In the illustrious footsteps of Ibn Battutah


In the first chapter of Landfalls, Tim Mackintosh-Smith finds himself in Kilwa-Kisiwani, on the coast of Tanzania, locked in a handshake with a witch-doctor. "You wouldn't want to meet him in the woods," he writes, clearly both alarmed and intrigued. 

Mackintosh-Smith is once again hot on the trail of Ibn Battutah, "the greatest traveller in human history" who left Tangier in 1325 and roamed the known world for the next 29 years. Mackintosh-Smith narrates the next portion of his own quest from various points in the Maldives, Sri Lanka, China, Senegal, Mauritania, Mali, Guinea, Andalusia, and finally from the Rue de Richelieu in Paris where he leafs through a 14th-century manuscript, entranced.
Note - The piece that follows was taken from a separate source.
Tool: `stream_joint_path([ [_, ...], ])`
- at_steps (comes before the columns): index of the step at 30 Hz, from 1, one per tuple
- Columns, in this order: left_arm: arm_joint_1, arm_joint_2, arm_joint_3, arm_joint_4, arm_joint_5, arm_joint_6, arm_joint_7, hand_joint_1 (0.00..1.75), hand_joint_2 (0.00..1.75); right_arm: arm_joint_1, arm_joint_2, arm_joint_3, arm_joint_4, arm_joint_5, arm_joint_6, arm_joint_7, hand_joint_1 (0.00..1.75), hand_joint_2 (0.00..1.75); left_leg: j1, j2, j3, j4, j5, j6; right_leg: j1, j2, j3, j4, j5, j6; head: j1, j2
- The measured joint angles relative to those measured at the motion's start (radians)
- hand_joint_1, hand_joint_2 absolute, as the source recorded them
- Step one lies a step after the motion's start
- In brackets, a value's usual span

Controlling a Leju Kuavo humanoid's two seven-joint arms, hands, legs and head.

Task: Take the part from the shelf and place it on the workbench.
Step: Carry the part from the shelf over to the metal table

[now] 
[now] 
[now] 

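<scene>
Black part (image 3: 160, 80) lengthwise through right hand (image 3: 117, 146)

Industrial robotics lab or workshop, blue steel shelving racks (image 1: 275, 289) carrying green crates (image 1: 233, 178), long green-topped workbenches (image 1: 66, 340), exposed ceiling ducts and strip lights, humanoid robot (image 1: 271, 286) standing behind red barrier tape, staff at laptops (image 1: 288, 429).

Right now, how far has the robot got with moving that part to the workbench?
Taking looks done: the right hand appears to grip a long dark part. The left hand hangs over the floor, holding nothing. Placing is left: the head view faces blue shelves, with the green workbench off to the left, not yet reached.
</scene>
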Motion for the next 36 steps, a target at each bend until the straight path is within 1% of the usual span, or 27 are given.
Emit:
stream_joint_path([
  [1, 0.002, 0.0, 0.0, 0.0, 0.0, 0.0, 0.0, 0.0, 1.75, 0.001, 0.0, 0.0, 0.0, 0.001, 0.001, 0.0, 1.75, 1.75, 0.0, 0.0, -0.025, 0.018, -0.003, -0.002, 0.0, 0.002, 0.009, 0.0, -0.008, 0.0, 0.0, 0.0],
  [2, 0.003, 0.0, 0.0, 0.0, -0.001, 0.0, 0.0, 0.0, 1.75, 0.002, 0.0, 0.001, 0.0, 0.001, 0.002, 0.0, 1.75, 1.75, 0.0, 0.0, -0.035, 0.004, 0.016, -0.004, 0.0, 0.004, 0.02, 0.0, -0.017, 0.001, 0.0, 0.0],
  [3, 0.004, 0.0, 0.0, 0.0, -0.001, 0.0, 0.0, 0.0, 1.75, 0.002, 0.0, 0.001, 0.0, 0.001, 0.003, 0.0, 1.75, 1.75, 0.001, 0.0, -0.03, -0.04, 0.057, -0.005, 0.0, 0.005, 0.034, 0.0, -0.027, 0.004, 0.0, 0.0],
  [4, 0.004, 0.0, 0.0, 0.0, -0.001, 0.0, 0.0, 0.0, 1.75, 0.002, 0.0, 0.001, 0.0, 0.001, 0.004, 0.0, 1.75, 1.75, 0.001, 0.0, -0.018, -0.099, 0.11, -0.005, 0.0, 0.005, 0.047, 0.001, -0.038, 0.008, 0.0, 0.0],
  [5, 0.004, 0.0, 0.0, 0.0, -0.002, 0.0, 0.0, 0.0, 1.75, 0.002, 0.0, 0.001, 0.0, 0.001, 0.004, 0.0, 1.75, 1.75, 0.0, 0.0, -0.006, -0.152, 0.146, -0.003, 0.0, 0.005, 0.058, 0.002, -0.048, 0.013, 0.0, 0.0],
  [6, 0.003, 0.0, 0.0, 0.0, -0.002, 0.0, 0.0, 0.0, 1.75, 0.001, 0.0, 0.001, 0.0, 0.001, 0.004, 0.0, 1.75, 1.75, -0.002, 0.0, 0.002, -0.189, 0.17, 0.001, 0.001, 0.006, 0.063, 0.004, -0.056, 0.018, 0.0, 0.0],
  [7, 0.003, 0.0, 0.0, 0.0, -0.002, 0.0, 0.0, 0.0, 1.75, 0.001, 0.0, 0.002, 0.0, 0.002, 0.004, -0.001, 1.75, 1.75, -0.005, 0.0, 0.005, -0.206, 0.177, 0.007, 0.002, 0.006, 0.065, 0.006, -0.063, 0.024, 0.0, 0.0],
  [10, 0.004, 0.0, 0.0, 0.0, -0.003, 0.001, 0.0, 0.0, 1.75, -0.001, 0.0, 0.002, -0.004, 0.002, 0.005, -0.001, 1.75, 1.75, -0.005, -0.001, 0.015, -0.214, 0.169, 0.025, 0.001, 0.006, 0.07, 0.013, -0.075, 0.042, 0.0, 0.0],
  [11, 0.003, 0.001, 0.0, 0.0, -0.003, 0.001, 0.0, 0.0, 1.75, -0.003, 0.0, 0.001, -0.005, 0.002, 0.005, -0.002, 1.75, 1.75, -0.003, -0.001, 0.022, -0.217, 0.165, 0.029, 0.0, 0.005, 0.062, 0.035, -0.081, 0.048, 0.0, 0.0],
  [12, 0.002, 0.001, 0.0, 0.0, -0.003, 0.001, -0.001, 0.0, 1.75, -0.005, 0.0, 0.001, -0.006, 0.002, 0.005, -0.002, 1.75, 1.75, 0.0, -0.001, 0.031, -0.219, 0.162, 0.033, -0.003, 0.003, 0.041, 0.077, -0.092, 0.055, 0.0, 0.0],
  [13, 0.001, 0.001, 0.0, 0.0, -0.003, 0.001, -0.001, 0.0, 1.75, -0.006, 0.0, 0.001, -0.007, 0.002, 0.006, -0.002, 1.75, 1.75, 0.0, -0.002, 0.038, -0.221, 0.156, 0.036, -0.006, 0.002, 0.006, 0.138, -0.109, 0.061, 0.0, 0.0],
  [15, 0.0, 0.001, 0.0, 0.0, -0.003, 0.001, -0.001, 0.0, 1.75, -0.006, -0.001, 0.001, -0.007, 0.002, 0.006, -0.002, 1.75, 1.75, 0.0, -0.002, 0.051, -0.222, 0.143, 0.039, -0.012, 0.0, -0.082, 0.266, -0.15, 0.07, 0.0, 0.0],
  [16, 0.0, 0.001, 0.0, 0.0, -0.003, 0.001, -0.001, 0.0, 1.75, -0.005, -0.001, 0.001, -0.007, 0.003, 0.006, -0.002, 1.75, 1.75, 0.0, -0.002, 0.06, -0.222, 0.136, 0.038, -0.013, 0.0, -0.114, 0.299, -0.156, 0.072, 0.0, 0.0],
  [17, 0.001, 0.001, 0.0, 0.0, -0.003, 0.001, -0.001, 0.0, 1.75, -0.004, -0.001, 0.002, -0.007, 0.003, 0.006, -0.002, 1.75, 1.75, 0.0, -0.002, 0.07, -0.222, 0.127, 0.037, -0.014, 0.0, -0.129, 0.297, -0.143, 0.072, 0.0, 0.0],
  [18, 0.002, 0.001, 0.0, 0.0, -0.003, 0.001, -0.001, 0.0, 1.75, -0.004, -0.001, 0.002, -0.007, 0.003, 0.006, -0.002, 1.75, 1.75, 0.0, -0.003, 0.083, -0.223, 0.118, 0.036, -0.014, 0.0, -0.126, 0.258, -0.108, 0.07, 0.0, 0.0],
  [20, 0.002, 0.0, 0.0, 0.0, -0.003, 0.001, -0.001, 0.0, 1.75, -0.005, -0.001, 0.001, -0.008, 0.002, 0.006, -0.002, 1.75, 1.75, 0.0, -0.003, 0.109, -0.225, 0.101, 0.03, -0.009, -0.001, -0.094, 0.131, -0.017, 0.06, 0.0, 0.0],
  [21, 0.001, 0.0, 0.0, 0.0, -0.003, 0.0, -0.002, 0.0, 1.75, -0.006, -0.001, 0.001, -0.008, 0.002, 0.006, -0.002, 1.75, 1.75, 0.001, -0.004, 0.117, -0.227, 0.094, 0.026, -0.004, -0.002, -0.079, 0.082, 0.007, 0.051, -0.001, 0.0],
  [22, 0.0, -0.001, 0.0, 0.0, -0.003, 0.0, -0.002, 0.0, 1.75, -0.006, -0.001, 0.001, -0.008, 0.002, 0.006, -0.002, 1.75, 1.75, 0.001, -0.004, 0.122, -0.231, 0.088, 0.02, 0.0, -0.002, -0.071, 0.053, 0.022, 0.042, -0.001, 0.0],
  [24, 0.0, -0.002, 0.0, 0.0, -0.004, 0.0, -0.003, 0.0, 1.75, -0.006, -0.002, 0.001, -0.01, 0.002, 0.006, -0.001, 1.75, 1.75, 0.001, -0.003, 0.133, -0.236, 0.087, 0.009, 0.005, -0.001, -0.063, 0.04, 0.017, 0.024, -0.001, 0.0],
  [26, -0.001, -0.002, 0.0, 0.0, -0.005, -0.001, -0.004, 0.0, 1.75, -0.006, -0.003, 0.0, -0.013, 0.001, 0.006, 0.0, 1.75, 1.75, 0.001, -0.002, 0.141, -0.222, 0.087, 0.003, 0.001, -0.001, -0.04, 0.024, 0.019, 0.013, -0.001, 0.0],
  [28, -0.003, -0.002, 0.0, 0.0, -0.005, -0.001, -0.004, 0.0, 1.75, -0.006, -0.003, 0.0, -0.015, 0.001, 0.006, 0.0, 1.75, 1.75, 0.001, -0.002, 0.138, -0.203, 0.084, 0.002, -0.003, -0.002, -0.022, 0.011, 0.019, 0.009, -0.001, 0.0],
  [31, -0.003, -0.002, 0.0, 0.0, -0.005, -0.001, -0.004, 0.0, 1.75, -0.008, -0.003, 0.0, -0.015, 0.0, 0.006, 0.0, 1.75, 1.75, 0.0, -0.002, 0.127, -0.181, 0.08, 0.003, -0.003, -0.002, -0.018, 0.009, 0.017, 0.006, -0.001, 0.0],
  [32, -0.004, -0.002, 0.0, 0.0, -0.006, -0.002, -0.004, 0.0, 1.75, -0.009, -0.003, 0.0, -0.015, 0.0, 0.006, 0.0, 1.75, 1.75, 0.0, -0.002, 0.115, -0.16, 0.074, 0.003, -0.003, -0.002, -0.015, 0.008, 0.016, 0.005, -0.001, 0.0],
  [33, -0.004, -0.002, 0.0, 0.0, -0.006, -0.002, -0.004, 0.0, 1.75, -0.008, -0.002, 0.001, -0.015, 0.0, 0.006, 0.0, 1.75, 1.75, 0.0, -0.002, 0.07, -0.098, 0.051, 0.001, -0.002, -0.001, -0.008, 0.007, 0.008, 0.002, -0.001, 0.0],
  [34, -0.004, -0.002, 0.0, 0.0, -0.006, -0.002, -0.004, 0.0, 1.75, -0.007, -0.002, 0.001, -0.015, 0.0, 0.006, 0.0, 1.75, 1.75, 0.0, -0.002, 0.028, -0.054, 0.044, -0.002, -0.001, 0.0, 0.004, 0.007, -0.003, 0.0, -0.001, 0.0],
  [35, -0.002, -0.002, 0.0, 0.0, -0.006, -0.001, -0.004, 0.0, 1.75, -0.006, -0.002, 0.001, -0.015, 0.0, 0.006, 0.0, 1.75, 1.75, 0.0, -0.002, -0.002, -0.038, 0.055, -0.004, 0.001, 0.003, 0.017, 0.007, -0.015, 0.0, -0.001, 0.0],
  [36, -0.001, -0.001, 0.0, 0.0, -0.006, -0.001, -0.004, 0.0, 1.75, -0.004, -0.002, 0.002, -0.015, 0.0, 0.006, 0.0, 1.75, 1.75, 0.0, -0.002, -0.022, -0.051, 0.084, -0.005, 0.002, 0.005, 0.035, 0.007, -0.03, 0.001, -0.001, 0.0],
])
Don't be put off by the seemingly exhausting itinerary, as Mackintosh-Smith again proves he is one of the world's greatest living travel writers. Acutely observed, the beautiful writing is laced with wide-ranging historical and literary references, proving not only the writer's own learning but the fascinating period in which Ibn Battutah lived. Unlike the manic Tanzanian witch-doctor, one would happily meet Mackintosh-Smith to hear more of his tales anywhere.